Work required: Report every line of the entries that contains the word "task".

Entries shown:
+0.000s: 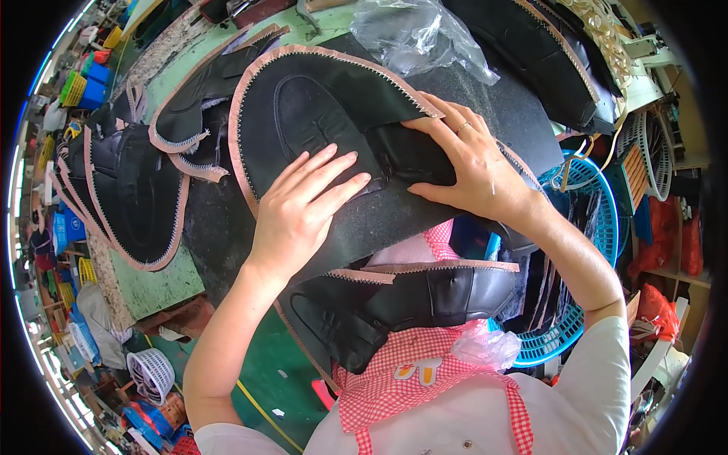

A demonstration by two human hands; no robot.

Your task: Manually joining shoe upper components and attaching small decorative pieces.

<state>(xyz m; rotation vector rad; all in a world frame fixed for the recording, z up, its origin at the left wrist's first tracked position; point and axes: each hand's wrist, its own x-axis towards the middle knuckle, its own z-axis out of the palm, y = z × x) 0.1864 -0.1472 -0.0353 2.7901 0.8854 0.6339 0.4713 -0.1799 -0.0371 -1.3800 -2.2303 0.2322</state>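
Note:
A black leather shoe upper (318, 106) with a pinkish, zigzag-stitched edge lies over a dark board (208, 220). My left hand (299, 208) rests on its front part, fingers spread and flat. At the heel end, my right hand (478, 163) grips the upper between thumb and fingers; what lies under the palm is hidden. Another black shoe upper (409, 299) lies across my lap on a red checked apron (413, 353). To the left, more black uppers (136, 197) with the same stitched edges are piled on the bench, one (189, 106) right beside the upper under my hands.
A crumpled clear plastic bag (413, 34) lies at the board's far edge, near large black pieces (531, 61). A blue plastic basket (565, 341) with dark pieces stands at my right. The green bench top (155, 284) shows at left, with a white basket (152, 375) below.

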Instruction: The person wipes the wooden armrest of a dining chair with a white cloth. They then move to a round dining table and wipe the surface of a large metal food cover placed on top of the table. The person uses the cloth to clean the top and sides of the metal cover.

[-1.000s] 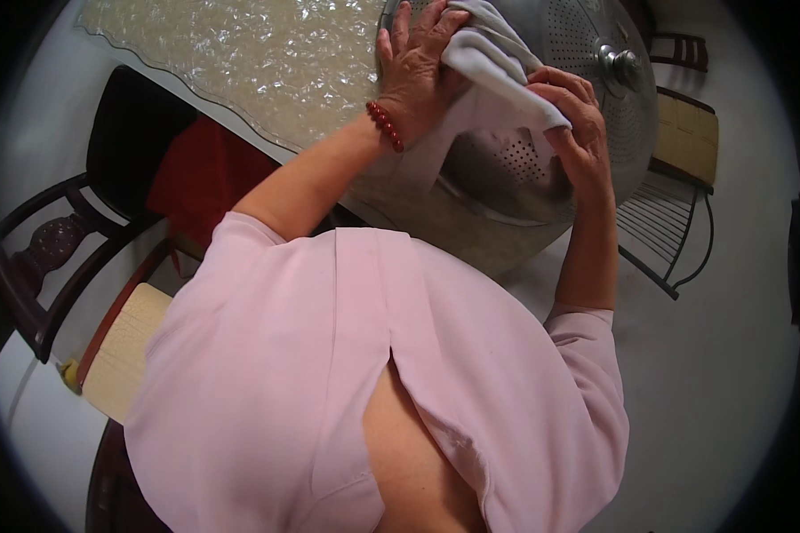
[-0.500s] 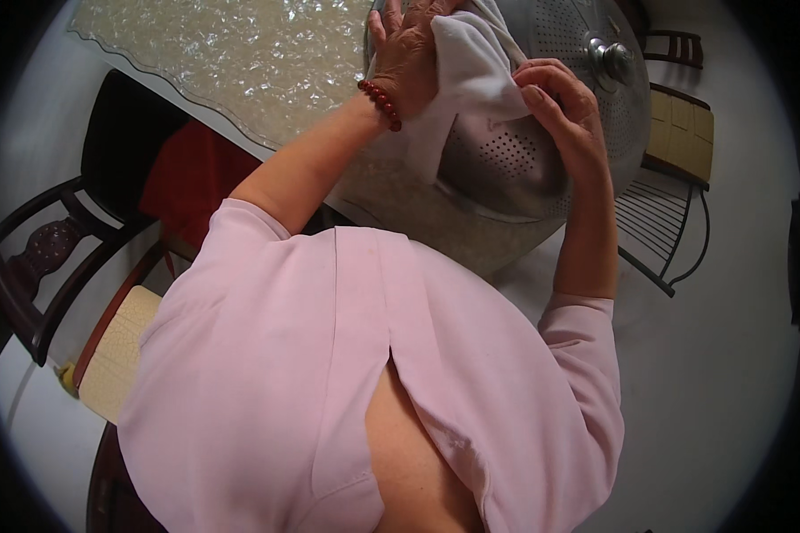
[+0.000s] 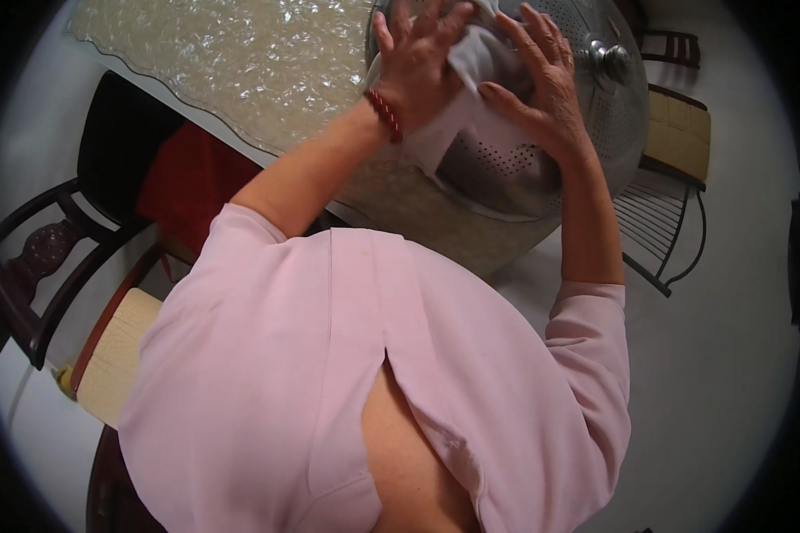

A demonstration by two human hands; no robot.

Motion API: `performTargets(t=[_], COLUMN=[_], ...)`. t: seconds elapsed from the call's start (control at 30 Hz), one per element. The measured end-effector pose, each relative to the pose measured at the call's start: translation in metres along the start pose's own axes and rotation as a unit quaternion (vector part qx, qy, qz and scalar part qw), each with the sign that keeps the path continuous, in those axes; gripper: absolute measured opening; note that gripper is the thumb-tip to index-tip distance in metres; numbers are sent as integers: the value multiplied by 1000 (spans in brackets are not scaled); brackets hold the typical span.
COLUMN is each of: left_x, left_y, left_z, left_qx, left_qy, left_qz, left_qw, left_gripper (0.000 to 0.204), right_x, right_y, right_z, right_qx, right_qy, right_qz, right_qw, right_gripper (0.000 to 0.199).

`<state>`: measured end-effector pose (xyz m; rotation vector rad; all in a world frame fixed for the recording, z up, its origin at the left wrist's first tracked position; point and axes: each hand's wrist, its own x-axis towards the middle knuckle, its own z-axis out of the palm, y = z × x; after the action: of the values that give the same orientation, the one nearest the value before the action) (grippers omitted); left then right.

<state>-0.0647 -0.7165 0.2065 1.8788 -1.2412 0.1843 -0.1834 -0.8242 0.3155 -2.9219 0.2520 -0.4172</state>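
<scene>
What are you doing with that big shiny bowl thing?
A person in a pink top presses a white cloth against a big metal cover full of small holes, which sits on the table. The left hand lies flat on the cloth, fingers spread. The right hand rests on the cloth and the cover beside it. The cover's knob points to the right.

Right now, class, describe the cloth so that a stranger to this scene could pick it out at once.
Start at the table with the shiny, bubbly cover. On its right end sits a domed, perforated metal cover with a round knob. The cloth is draped over that dome, pressed under the left hand and right hand; it is the only soft, pale grey-white thing there.
</scene>
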Motion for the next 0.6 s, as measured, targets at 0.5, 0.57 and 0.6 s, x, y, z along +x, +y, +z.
performTargets(t=[0.5,0.57,0.6], left_x=[-15,-7,-1], left_y=[17,12,4], left_z=[1,4,8], left_qx=[-153,-168,-151], left_qy=[13,26,19], left_qz=[20,-14,-18], left_qw=[988,985,988], left_gripper=[73,59,59], right_x=[2,4,4], right_y=[17,19,20], right_z=[10,5,3], right_qx=[45,83,85], right_qy=[3,-40,-47], right_qz=[28,97,90], right_qw=[999,991,991], right_gripper=[58,67,69])
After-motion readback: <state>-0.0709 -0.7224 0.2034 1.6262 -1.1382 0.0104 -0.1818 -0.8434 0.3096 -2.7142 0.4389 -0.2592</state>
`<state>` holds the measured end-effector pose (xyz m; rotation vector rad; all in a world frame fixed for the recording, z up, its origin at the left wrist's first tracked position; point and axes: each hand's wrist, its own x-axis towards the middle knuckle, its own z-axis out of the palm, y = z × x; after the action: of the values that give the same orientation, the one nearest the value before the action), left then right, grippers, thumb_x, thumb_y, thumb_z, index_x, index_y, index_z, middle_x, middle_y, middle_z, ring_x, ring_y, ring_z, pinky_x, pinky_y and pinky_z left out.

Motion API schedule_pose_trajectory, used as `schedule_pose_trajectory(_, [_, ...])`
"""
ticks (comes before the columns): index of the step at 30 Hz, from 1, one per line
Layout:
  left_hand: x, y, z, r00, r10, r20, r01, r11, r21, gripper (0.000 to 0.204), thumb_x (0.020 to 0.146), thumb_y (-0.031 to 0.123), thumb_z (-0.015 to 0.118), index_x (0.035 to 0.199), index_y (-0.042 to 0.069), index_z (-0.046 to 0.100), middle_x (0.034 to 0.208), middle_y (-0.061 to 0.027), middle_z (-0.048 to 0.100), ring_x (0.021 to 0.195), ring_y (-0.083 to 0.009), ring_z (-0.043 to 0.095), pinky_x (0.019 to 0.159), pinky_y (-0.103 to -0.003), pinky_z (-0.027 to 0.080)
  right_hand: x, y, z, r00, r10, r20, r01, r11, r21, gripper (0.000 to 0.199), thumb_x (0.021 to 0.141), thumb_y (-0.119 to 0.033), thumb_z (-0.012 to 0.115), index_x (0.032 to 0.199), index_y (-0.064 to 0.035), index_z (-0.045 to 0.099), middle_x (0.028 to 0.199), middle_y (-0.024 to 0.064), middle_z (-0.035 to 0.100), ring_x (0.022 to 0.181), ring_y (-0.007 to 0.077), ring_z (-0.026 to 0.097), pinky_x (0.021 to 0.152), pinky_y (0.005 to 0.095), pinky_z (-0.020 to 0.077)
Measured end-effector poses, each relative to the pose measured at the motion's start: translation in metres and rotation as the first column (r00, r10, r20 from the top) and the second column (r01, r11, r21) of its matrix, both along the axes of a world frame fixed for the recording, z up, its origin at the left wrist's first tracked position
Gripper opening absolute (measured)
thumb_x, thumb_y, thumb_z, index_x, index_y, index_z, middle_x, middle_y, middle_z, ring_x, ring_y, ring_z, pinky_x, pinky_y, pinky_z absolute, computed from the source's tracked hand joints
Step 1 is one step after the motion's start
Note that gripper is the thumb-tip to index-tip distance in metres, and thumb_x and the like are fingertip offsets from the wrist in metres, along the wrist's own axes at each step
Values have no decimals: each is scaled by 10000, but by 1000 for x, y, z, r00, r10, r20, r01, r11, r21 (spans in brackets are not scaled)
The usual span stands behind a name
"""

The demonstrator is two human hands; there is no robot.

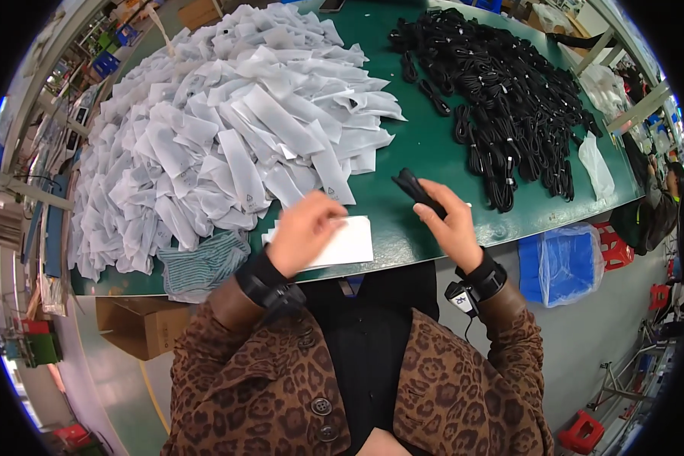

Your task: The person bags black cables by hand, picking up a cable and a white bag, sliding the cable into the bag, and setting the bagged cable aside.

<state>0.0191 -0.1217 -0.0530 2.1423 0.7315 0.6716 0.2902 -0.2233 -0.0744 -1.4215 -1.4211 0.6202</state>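
Observation:
My right hand is closed round a coiled black cable, which points up and to the left above the table. Over a small stack of flat white bags at the near table edge hovers my left hand. Its thumb and fingers are drawn together near the stack's upper side, and whatever may be between them is hidden. Beyond the left hand rises a large heap of white translucent bags. Many bundled black cables lie in a pile at the far right.
A striped green cloth lies at the near left table edge, with a cardboard box below. A single white bag rests right of the cables. Beside the table stand a blue bin with a clear liner and a red stool.

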Motion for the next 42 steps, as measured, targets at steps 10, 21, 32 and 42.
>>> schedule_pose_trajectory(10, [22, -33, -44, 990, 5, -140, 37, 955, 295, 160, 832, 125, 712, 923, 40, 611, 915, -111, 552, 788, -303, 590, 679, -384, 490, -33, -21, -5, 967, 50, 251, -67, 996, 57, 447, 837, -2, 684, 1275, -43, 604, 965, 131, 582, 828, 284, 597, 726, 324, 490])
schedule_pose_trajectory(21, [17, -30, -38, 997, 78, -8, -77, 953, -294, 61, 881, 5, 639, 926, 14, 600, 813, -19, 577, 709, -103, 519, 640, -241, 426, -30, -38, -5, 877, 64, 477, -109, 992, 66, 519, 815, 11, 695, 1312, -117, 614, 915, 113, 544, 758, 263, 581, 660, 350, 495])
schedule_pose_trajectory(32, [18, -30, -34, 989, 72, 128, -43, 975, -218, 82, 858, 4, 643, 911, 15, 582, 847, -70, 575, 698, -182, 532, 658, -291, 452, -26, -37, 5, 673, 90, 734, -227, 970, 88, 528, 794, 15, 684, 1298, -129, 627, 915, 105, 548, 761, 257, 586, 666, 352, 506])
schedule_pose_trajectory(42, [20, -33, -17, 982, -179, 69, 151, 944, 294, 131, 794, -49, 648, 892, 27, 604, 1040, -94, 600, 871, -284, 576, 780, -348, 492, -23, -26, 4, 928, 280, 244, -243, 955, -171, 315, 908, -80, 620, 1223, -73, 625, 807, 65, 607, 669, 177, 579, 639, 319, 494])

Completed exercise:
Your task: Manually joining shoe upper components and attaching small decorative pieces.
Your task: The person bags black cables by hand, picking up a cable and a white bag, sliding the cable into the bag, and setting the bagged cable aside.

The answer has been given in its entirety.